OKUMA TÜRLERİ
Amacım, okuduğunu doğru anlamada, okuduğundan keyif almada
Türkçemizin inceliklerini hatırlamada bir nebze de olsa katkı sağlamaktan öte
değil. Kişi okurken okuma türlerini bilmeyebilir ya da dikkat etmeyebilir. Yine
de üzerinde duracağımız okuma türlerinin bir veya birkaçını okuma eyleminde
kendiliğinden kullanır. Bilinçle yapılan okuma türü tercihi ise okumanın
amacını belirler ve okuyucu, metne ya da kitaba bu amaç doğrultusunda
odaklanır.
***
Sessiz okuma eyleminde göz-beyin koordinasyonu büyük önem
taşır. Gözümüzün gördüğü kelime beynimizde şekillenir ve anlam kazanır. Beyin,
gözün aynı anda gördüğü –hızlı okuma tekniklerini bir tarafa bırakarak
söylüyorum- iki, üç sözcüğü hatta dört sözcüğü aynı anda algılayabilecek kapasiteye
sahip. Bilinçli okuma eylemindeki bu anlayarak okuma yöntemi, zamanla gözün
daha çok sözcüğü aynı anda görmesi, dolayısıyla beynin gözün gönderdiği tüm
sözcükleri aynı anda algılaması demektir ki bu da beynin gönderilen sözcükleri
aynı anda algılama kapasitesinin genişlemesi anlamına gelir.
***
Göz kaslarının gelişmesini de sağlayan bu yöntem, kişinin
birim zamanda daha çok anlayarak okumasını gerçekleştirir. Okunan metne
odaklanma giderek daha üst noktalara taşındığından metinden kopma, algıda
güçlük minimum derecelere iner. Olay ya da düşün alanındaki önceki verilerle
sentez yapma kapasitesi artar. Okuma alışkanlığındaki istikrarlı yükselişle
elde edilebilen bu yöntemi bilinçli kullanmak, bence okurun algıdaki seçicilik
hızını daha kısa sürede kazanabilmesinin de yoludur.
***
Anlayarak hızlı okuma eylemi esnasında metni muhakeme,
yazarıyla müzakere etmeyi uygun bulduğumuz yerlerde okumayı bir an
duraklatabiliriz. Bu kısa anda, dağarcığımızda var olan bilgi ve kabullerle
metnin türüne göre yeni olay veya fikirleri karşılaştırabilir, birleştirebilir,
çözümleyebiliriz. Zihindeki bilgilerle okuma anındaki veriler, okurun tam
okumaya geçtiği andır. Yoğun okuma da dediğimiz bu eyleme geçiş sürecindeki
tahliller zihnin yeni ufuklar kazanması olacaktır ki bunun demir tavında
dövülür türünden bir fırsat olarak değerlendirilmesi gerektiğini düşünüyorum.
***
Metnin içerisinde anlamını bilmediğimiz ve cümle içerisinden
de anlamına ulaşamadığımız bizim için yeni olan sözcüklerin anlamını öğrenerek
okunan metindeki yerine koyarak anlamlandırmak yeni sözcükleri dağarcığımıza
katmak demektir. Eskiden bu amaçla yanımızda sözlük bulundurmamız gerekiyordu
ve yeni sözcüğün anlamına ulaşmak okuma eyleminin duraksamasına sebebiyet
veriyordu. Şimdi elimizdeki cep telefonları internet imkânı sunduğundan örneğin
TDK’nin sözlüğünü açık tutarak sözcüğü tanıma süresini kısaltabiliyoruz.
***
Bilgiye ulaşmada ya
da yeni hayatlara girmede ise çoğunlukla serbest okuma yöntemini kullanıyoruz.

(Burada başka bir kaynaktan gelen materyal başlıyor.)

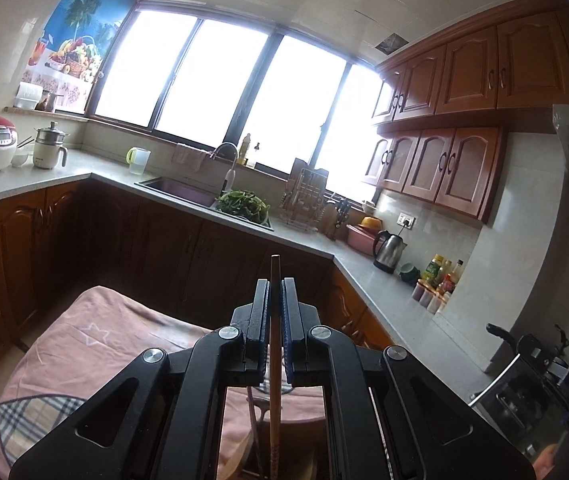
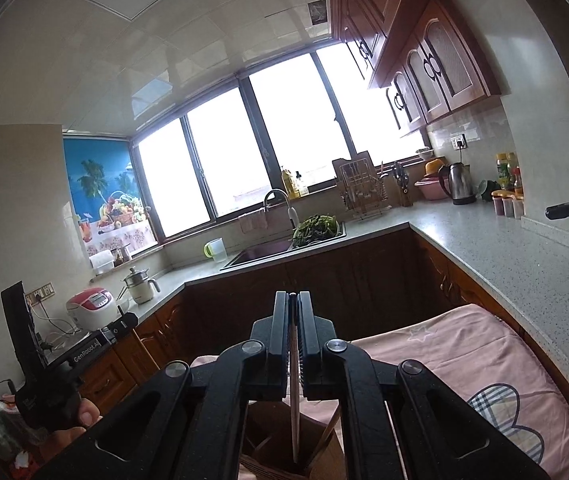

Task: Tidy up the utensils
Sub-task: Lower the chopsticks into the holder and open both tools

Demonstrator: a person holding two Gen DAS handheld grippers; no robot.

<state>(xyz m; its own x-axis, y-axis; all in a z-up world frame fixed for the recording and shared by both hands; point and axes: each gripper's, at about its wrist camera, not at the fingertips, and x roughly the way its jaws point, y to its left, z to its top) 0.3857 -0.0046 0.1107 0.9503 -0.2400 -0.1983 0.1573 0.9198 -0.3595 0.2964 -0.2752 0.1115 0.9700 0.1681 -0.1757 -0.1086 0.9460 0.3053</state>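
Left gripper (image 1: 275,292) clamps a wooden chopstick (image 1: 274,360) upright, its length crossing the jaws; right gripper (image 2: 293,304) likewise pinches a pale utensil (image 2: 294,400) whose lower end hangs over the wooden holder (image 2: 268,444) directly beneath.

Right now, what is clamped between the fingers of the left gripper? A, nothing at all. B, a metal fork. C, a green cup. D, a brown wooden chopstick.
D: in the left wrist view the left gripper has its fingers closed on a thin brown wooden chopstick that runs lengthwise between them, its tip poking out past the fingertips above the pink cloth.
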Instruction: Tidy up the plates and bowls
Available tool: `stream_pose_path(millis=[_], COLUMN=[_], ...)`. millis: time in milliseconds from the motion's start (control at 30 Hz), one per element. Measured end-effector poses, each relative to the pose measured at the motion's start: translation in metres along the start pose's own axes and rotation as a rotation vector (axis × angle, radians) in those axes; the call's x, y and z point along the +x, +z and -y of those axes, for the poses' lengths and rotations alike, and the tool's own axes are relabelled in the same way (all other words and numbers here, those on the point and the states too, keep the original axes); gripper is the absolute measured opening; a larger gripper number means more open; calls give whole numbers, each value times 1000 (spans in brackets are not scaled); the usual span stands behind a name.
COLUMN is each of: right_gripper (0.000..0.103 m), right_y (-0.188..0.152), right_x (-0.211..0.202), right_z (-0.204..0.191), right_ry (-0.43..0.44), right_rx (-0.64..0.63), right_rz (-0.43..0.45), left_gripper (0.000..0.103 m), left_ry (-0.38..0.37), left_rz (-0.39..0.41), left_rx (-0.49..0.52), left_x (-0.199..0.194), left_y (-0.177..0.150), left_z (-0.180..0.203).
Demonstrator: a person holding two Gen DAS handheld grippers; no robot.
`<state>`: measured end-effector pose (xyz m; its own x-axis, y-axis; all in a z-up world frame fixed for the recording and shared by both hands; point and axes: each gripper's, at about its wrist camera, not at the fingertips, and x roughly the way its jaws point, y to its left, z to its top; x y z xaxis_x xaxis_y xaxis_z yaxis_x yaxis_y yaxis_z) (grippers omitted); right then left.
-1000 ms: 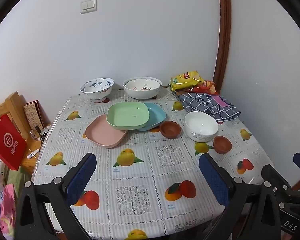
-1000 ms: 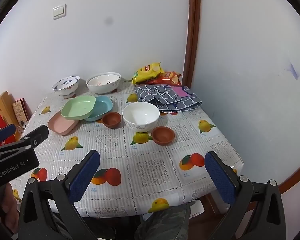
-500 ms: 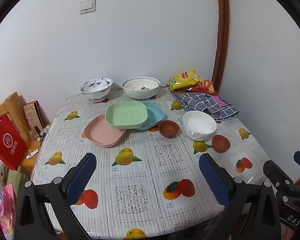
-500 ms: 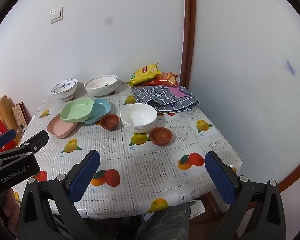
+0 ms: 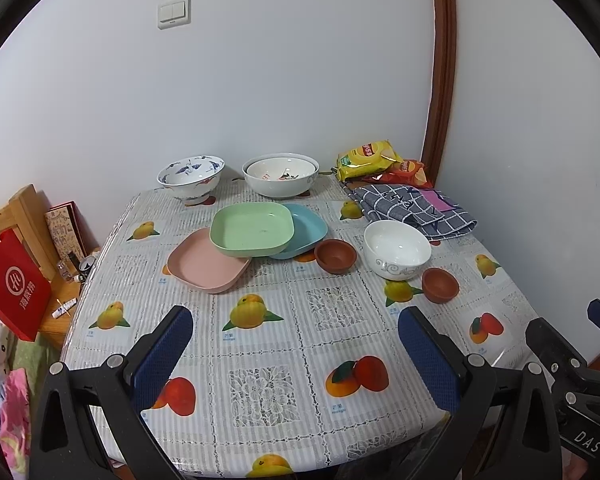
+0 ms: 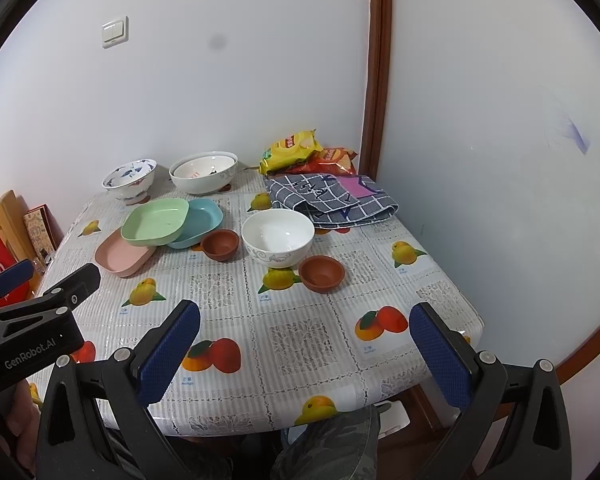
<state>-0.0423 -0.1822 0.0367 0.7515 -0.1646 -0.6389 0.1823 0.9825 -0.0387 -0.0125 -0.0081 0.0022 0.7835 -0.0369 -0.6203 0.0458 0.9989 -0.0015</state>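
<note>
A green plate [image 5: 252, 229] lies on top of a pink plate [image 5: 206, 266] and a blue plate [image 5: 306, 230] at the table's middle. Two small brown bowls [image 5: 335, 255] [image 5: 440, 284] flank a white bowl [image 5: 396, 249]. A blue-patterned bowl [image 5: 191, 178] and a large white bowl [image 5: 281, 180] stand at the back. My left gripper [image 5: 294, 344] is open and empty over the near table edge. My right gripper [image 6: 304, 344] is open and empty, nearest the right brown bowl [image 6: 321, 273]. The plates [image 6: 156, 224] show to its left.
A checked cloth [image 5: 414, 210] and snack bags [image 5: 370, 158] lie at the back right by the wall. A red paper bag [image 5: 14, 284] and a wooden stand [image 5: 28, 220] sit left of the table. The fruit-print tablecloth [image 5: 260, 392] covers the table.
Both grippers have drawn back and up a little, so the table looks slightly farther away. Nothing on the table has moved.
</note>
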Motion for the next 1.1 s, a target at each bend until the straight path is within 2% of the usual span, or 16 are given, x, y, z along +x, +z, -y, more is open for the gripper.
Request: stream_pose_path(millis=[1100], right_gripper=[103], right_y=[-6], right_x=[-4], right_z=[-3], right_ry=[5], right_rx=[-11], right_rz=[15], left_gripper=[103], left_ry=[1], left_rz=[2], left_rx=[0], left_x=[0], left_y=[-2], left_z=[0])
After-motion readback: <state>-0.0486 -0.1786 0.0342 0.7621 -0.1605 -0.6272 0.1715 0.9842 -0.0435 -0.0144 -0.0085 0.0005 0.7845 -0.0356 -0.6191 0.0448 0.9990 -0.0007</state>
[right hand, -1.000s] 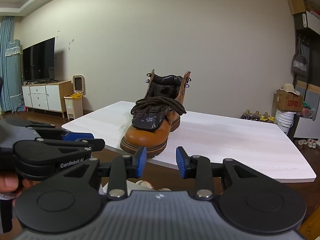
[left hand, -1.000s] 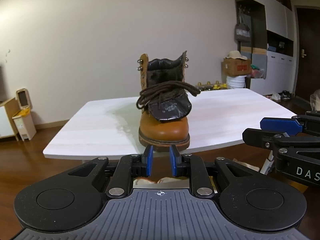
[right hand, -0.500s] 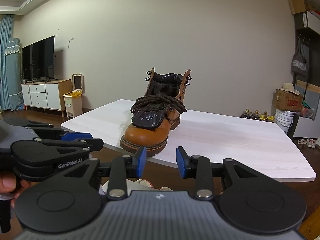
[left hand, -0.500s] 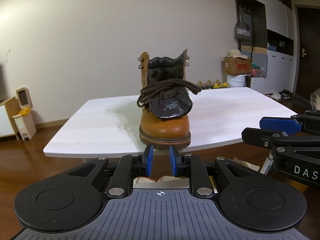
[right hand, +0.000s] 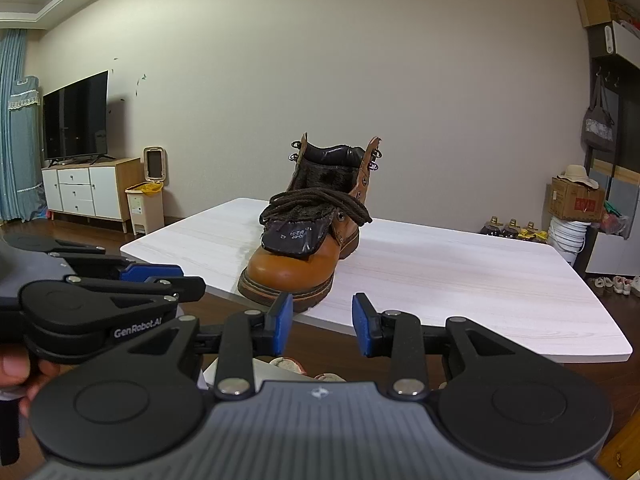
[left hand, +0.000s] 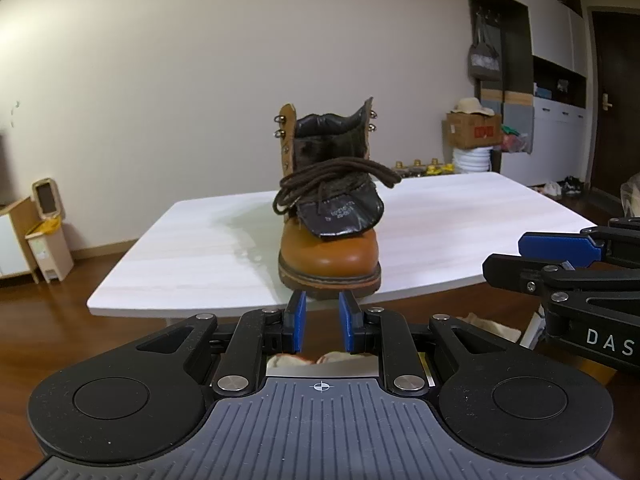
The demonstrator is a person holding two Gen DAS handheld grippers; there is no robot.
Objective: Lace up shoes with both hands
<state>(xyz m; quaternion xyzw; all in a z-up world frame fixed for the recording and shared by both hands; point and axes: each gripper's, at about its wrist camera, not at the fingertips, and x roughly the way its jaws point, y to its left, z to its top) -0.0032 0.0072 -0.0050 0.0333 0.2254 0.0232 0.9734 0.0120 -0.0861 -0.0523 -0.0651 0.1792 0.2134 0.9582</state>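
Boot (left hand: pixel 329 216) on the desk (left hand: pixel 460 220), at the near edge, toe toward the cameras. Laces (left hand: pixel 332 178) piled on the folded-out tongue (left hand: pixel 340 216). Left gripper (left hand: pixel 322 322) near, before the toe and below the desk edge; right gripper (right hand: pixel 322 324) also near, to the right of it. Far left on the floor, a bin (right hand: pixel 146 204) beside a cabinet (right hand: pixel 86 188), with a television (right hand: pixel 76 116) on top. Far right behind the desk, a box (left hand: pixel 472 130) on stacked buckets (left hand: pixel 471 160).
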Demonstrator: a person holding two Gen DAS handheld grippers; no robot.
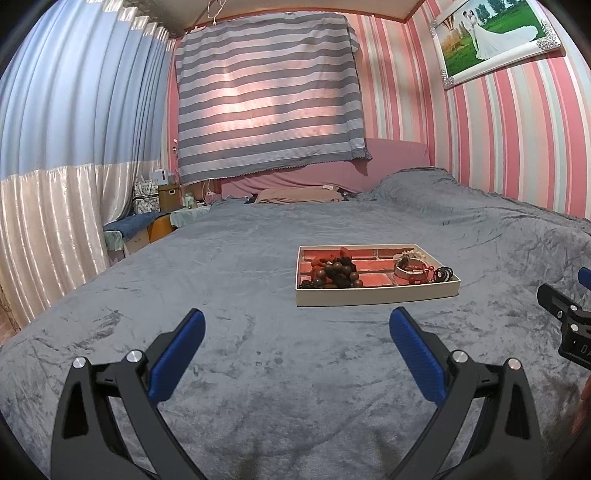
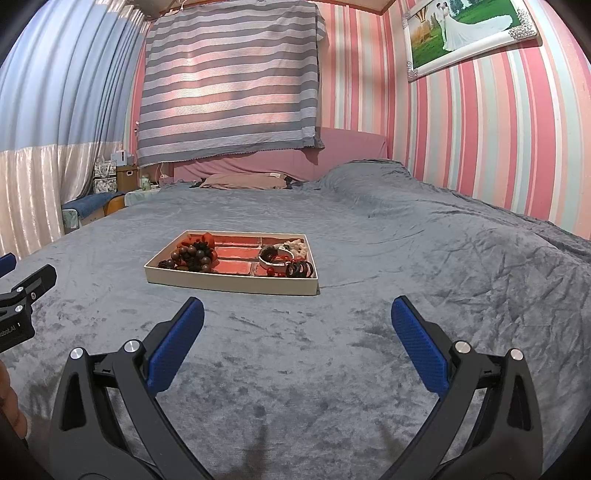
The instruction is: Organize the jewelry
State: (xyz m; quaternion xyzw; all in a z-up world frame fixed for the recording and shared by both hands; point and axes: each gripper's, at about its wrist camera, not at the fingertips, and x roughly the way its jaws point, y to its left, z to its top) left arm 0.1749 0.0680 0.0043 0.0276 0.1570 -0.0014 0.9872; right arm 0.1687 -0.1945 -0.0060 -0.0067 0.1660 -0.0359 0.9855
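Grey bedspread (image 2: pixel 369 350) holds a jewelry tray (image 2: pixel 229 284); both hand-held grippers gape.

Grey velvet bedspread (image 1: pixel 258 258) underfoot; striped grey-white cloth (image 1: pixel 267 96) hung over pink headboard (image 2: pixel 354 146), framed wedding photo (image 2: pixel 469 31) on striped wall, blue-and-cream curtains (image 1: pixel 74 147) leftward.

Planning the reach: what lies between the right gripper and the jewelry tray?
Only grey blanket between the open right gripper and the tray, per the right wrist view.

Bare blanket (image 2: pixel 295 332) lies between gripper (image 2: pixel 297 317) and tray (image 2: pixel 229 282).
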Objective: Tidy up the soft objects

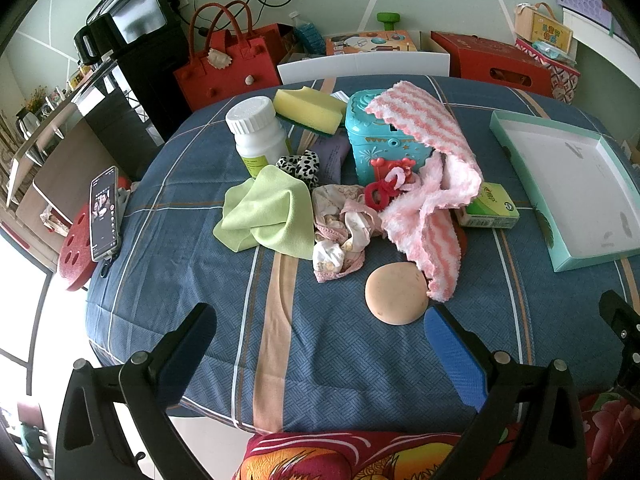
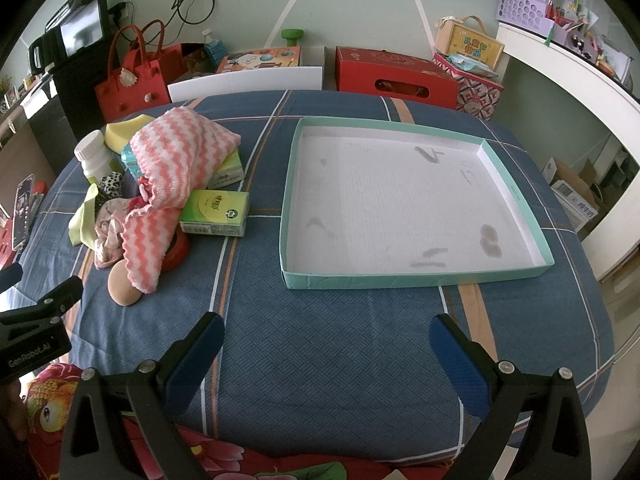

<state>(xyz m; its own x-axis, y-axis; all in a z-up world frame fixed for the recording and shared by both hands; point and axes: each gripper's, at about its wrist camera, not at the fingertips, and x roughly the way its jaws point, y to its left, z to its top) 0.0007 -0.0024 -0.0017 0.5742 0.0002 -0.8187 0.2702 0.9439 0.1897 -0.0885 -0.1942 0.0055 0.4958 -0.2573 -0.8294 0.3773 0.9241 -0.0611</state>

Detaylar üzerinde kafa yormadan, zihindeki önceki bilgileri kurcalamadan, ilk
kez karşılaştığımız terim ya da diğer sözcüklerin anlamlarını irdelemeden
yaptığımız bu okuma türü keyifli bir yolculuktur. Yoğun okumadaki odaklanma ve
derinlemesine okuma, serbest okumada olmadığından okur kendisini daha özgür
hissedebiliyor.
Her okuma türünde ortak olan kazanımlarımız ise yerli
yerinde... Kelime dağarcığımızın genişlemesi, konuşma yeteneğimizin gelişmesi,
kendimize duyduğumuz özgüven…
SON SÖZ
“Okumadan edindiğim biricik fayda, bilgisizliğimi gittikçe
daha iyi görmek olmuştur” diyor Descartes. Yüce Peygamberimiz de “Bilgi,
Müslümanın kaybedilmiş malıdır.” diye buyuruyor.